Conclusion: We should see a bit of a rally pop tomorrow or Thursday based on VIX readings moving outside the lower Bollinger Band. However, short and intermediate-term indicators are configured very bearishly, so I would expect to see more consolidation or possibly a pullback to October lows.
IT Trend Model: BUY as of 10/23/2017
LT Trend Model: SELL as of 05/24/2017
The Dollar has just about busted the near "textbook" reverse head and shoulders. Just goes to show you, they don't always execute, even when they have a textbook set-up. Today's PMO SELL signal was triggered on the gap down decline in UUP. Based on the PMO I have to believe we're going to see a breakdown below the neckline to officially bust the pattern.

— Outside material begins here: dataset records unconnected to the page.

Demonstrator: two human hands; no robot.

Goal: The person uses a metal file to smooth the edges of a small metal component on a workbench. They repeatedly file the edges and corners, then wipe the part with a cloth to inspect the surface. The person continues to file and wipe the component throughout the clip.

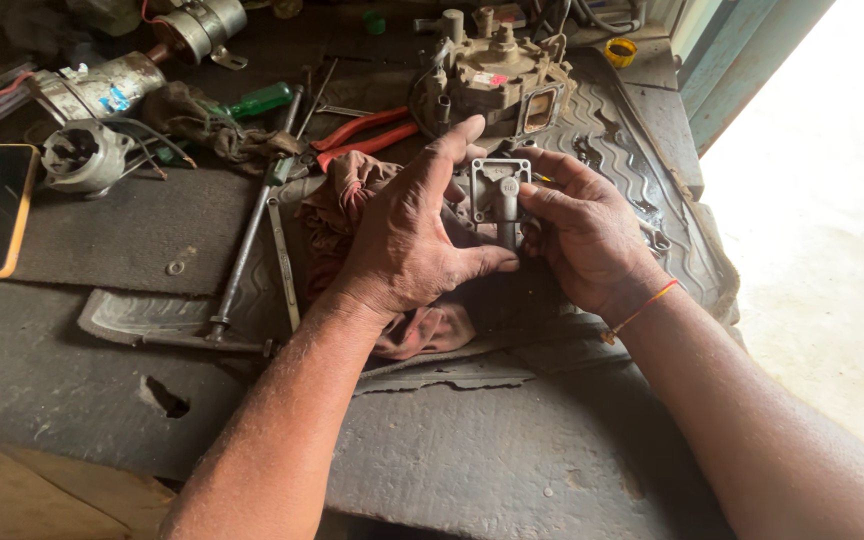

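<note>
- We clasp a small grey metal cover (497, 195) between our left hand (407, 235) and right hand (582, 235), both grips closed on it.
- It sits just in front of the carburettor body (497, 75), over a brown rag (352, 200) on the worktop (102, 240).

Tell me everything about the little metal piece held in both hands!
The small metal part looks like dull grey cast metal, grimy. It has a flat squarish plate with holes near its corners and a round tube pointing down. It is held upright above a reddish rag. The left hand grips its left side, thumb under the tube; the right hand pinches its right side.
</note>
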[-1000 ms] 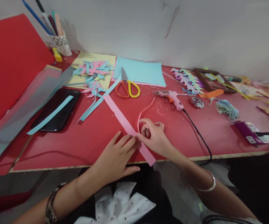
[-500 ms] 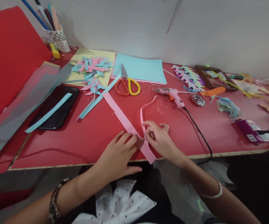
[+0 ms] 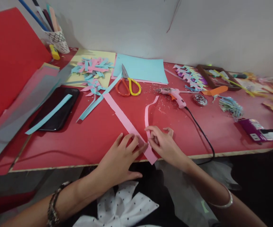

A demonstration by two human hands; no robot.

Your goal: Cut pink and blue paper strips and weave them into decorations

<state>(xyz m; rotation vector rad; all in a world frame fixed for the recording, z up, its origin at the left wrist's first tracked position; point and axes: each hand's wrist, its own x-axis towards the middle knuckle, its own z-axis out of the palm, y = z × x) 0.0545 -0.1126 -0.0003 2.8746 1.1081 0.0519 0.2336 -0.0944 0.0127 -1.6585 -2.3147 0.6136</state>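
My left hand [image 3: 119,159] lies spread, fingertips pressing the wide pink strip [image 3: 119,115], which slants across the red table [image 3: 91,142] to its near edge. And my right hand [image 3: 166,145] pinches the narrow pink strip [image 3: 147,115], thumb and forefinger closed, its curved far end near the glue gun [image 3: 173,94]!

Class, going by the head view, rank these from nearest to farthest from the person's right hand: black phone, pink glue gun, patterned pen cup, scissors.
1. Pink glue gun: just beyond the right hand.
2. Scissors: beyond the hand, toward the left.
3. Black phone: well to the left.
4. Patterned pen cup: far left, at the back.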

IT Trend Model: NEUTRAL as of 10/20/2017
LT Trend Model: BUY as of 4/12/2017
Well if the Dollar is weak, I have to look at bullish possibilities for Gold. Many have asked me during the MarketWatchers LIVE show why I haven't been bullish on Gold. One thing that bothers me on this chart is the clear negative divergence between PMO bottoms and price bottoms. The PMO had actually turned down yesterday. However, I have to say that this level of support has been rock solid and the PMO has turned back up. Notice the bump on discounts today, that implies the sentiment on Gold is bearish. The more bearish Gold investors are, the more likely Gold is in for a rally. I can't get behind a big rally, but a move to at least test the 1300 level is plausible.
CRUDE OIL (USO)
IT Trend Model: BUY as of 11/2/2017
LT Trend Model: BUY as of 9/7/2017
Oil has been busting through line after line of overhead resistance, but USO was finally stopped at the $11.60 level and has declined since. Today, it took out support at the April high. The PMO has topped in very overbought territory. It's time for a correction or more pullback.
IT Trend Model: Neutral as of 10/5/2017
LT Trend Model: BUY as of 6/16/2017
After receiving a new ITTM BUY signal, TLT promptly gapped down. The IT Trend Model BUY signal remains intact and now that price has gotten back above the 20/50-EMAs, it should stay protected. The PMO has turned back up which is also encouraging.